Just this month, Tulsans pressured their mayor, G. T. Bynum, to end the city’s contract with the now-defunct television show “Live PD”; the Tulsa police announced an inquiry into the arrest of a black teenager who was accused of jaywalking and forced to the ground; and a police officer said in a radio interview that officers were “shooting African-Americans about 24 percent less than we probably ought to be, based on the crimes being committed.”
Amid it all, Mr. Bynum, a Republican, apologized for playing down the role of race in the 2016 police killing of an unarmed black man, Terence Crutcher.
With President Trump on his way, some Tulsans worry that his rally will set off more unrest.
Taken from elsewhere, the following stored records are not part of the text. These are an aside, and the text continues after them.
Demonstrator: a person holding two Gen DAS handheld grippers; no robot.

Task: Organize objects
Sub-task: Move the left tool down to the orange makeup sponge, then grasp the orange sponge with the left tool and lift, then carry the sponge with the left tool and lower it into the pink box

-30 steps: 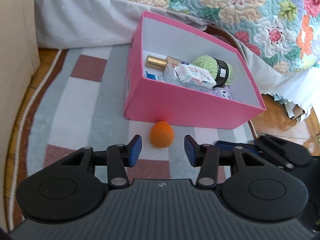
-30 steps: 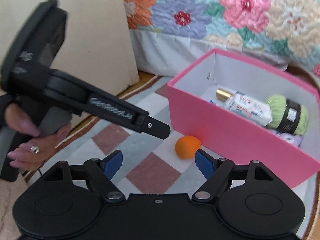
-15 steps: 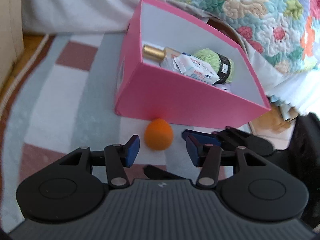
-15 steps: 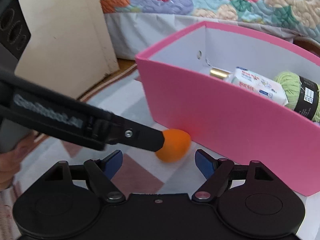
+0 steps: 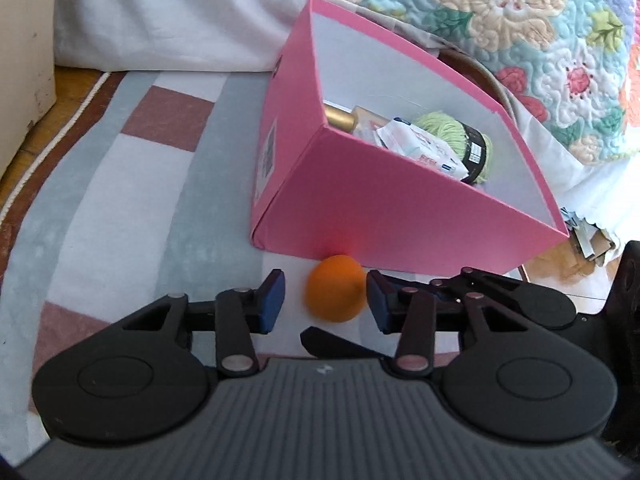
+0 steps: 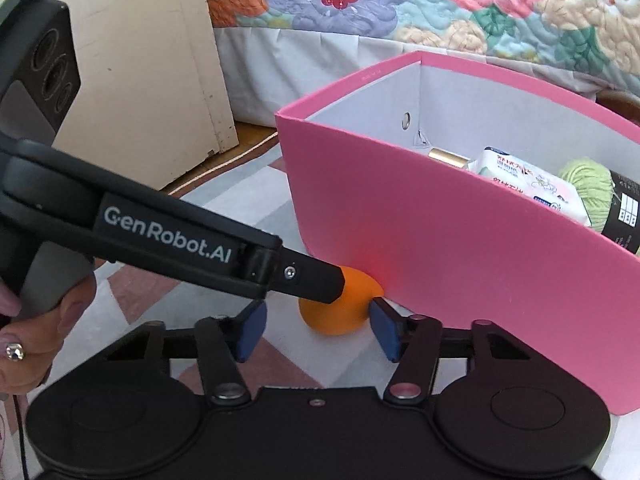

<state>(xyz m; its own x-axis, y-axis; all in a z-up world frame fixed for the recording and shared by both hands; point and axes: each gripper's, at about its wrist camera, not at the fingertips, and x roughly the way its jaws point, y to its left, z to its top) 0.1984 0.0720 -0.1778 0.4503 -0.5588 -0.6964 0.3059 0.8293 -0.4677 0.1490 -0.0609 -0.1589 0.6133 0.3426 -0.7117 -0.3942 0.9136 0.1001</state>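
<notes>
Left wrist view: pink box (image 5: pixel 360 208) at 12 o'clock on the rug (image 5: pixel 132 184), already packed w/ a gold-capped bottle (image 5: pixel 340 118), tissue packet (image 5: pixel 420 148) and green yarn (image 5: pixel 448 130). One item is left out: an orange ball (image 5: pixel 335 294) on the rug against the box's near wall. Left gripper (image 5: pixel 323 300) is held wide, empty, ball between its pads. Right gripper (image 6: pixel 314 328) is likewise wide and empty, ball at 12 o'clock. Task is judged mostly done; ball not yet gripped or boxed.

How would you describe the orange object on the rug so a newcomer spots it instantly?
Find the pink box on the checked rug beside the bed. At its near wall lies a small orange egg-shaped sponge: the only loose item outside the box.
</notes>
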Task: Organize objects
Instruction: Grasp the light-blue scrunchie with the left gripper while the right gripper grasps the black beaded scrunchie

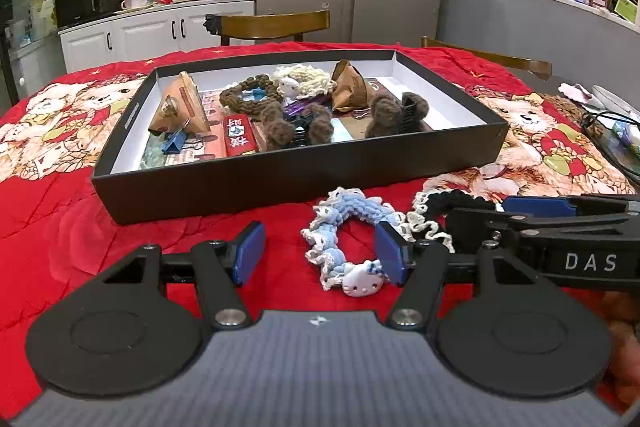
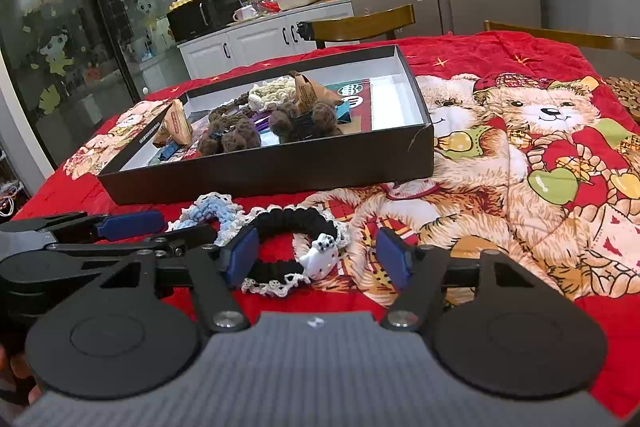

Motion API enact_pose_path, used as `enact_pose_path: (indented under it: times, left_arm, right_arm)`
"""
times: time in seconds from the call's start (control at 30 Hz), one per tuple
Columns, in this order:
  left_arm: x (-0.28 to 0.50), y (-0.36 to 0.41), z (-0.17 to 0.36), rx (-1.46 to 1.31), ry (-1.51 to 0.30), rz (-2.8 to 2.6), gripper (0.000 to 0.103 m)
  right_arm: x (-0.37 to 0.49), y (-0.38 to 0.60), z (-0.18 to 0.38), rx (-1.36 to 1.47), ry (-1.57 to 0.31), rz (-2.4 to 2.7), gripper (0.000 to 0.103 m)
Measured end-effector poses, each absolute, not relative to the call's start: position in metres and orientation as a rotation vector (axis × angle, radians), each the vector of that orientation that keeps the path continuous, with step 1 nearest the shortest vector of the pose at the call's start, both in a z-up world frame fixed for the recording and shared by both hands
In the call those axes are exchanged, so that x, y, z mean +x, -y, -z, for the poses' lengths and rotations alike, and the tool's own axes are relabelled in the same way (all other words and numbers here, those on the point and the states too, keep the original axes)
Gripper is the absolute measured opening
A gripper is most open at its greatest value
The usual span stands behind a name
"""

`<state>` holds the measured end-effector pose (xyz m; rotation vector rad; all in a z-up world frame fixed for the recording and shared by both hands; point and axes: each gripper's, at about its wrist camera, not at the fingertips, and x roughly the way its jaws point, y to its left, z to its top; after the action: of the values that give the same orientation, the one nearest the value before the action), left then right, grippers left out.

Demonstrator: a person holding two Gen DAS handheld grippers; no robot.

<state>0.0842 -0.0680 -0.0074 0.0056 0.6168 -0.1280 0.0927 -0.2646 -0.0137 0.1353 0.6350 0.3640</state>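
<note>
A blue crochet scrunchie with a white cat charm lies on the red blanket in front of the black box. My left gripper is open, its pads either side of the scrunchie's near part. A black crochet scrunchie with white lace and a white charm lies to its right. My right gripper is open around it. The blue scrunchie also shows in the right wrist view. The box holds brown scrunchies, a cream one, paper pouches and clips.
A red teddy-bear blanket covers the table. Two wooden chairs stand behind it. Cables and small items lie at the table's right edge. A counter with dishes and a fridge are further back.
</note>
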Motion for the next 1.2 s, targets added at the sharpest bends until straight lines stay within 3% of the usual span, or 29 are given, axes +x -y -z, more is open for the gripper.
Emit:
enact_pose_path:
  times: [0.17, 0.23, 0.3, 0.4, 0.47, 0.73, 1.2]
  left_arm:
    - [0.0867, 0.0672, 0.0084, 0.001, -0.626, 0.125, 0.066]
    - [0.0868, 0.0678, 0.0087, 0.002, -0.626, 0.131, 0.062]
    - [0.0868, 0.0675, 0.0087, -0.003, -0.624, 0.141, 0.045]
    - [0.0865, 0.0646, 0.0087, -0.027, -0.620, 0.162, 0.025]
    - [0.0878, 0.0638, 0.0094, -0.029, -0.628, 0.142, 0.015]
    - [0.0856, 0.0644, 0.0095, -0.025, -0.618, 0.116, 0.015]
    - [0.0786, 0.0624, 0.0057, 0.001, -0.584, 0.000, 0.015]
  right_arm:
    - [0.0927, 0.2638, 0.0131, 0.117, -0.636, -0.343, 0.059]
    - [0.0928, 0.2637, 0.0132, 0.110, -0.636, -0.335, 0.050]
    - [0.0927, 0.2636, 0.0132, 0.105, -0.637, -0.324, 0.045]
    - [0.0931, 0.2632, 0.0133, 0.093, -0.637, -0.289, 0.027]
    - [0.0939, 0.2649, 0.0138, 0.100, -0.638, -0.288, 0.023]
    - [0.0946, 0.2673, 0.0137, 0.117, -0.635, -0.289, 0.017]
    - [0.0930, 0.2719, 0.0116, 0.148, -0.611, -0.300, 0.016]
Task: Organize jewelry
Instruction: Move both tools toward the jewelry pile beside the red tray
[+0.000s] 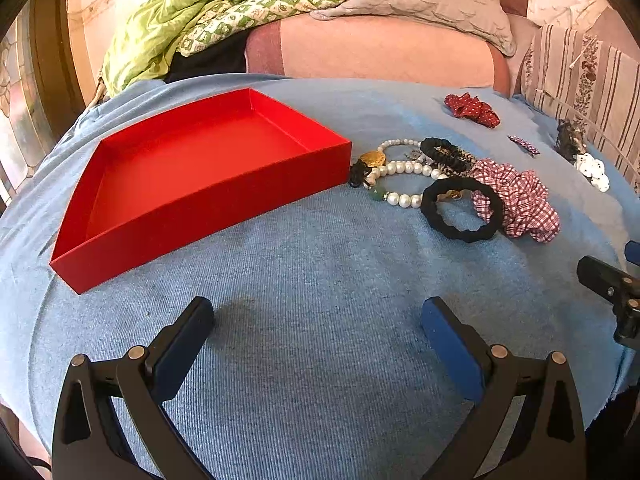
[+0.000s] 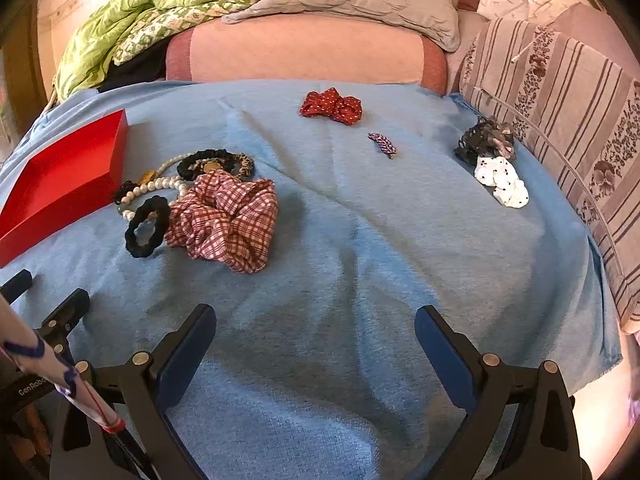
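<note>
Jewelry and hair ties lie scattered on one ribbed blue cloth [image 2: 360, 240], all well ahead of both sets of jaws. One open red cardboard tray [image 1: 208, 184], rectangular and shallow, sits ahead and left of the left gripper [image 1: 318, 316]; nothing is seen in it. Just beside its right wall is a cluster: two white pearl bead strands [image 1: 404, 168], one round gold pendant [image 1: 373, 158], one plain black elastic ring [image 1: 462, 209], one black-and-gold ruffled band [image 1: 444, 154], one red-and-white checked fabric scrunchie [image 1: 520, 200] touching the ring.

Ahead of the right gripper [image 2: 316, 320], apart from the cluster: one red white-dotted scrunchie [image 2: 332, 106], one small purple patterned clip [image 2: 382, 144], one grey-black gauzy scrunchie [image 2: 486, 140] touching one white black-spotted scrunchie [image 2: 502, 182].

Both grippers have jaws spread wide, holding nothing, blue pads [image 1: 450, 344] facing inward above bare cloth.
</note>
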`<state>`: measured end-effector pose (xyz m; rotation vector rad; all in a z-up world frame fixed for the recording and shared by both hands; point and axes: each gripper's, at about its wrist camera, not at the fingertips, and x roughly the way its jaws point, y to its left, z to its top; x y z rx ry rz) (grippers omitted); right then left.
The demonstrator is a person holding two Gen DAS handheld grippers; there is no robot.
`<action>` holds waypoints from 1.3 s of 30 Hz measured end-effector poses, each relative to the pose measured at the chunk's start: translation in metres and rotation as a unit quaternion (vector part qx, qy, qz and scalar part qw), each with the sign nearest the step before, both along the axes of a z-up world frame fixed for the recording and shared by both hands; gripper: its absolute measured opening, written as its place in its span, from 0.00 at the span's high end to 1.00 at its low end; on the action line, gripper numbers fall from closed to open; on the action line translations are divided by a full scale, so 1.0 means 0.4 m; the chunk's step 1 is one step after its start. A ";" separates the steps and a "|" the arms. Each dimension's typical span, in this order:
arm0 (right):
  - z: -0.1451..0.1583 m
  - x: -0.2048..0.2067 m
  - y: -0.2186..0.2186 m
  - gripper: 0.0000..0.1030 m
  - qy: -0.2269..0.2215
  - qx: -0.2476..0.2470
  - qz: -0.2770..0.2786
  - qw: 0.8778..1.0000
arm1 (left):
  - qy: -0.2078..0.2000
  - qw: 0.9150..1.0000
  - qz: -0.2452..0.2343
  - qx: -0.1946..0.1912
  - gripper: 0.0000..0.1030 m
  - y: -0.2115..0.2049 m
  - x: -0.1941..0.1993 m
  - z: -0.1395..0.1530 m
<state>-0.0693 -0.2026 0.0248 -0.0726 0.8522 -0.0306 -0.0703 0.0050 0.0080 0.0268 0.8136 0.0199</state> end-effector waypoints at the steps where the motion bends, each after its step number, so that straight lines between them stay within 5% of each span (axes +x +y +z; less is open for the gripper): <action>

At least 240 members of the National Guard have been deployed for the weekend, officials said.
“There’s a lot of fear on both sides about what’s going to happen,” said Charity Marcus, a Tulsa entrepreneur and political strategist who co-founded Black Women Business Owners of America. “And then the people in the middle who are like, ‘I just don’t want our city to be burned down.’”
Astead W. Herndon and Sarah Mervosh contributed reporting.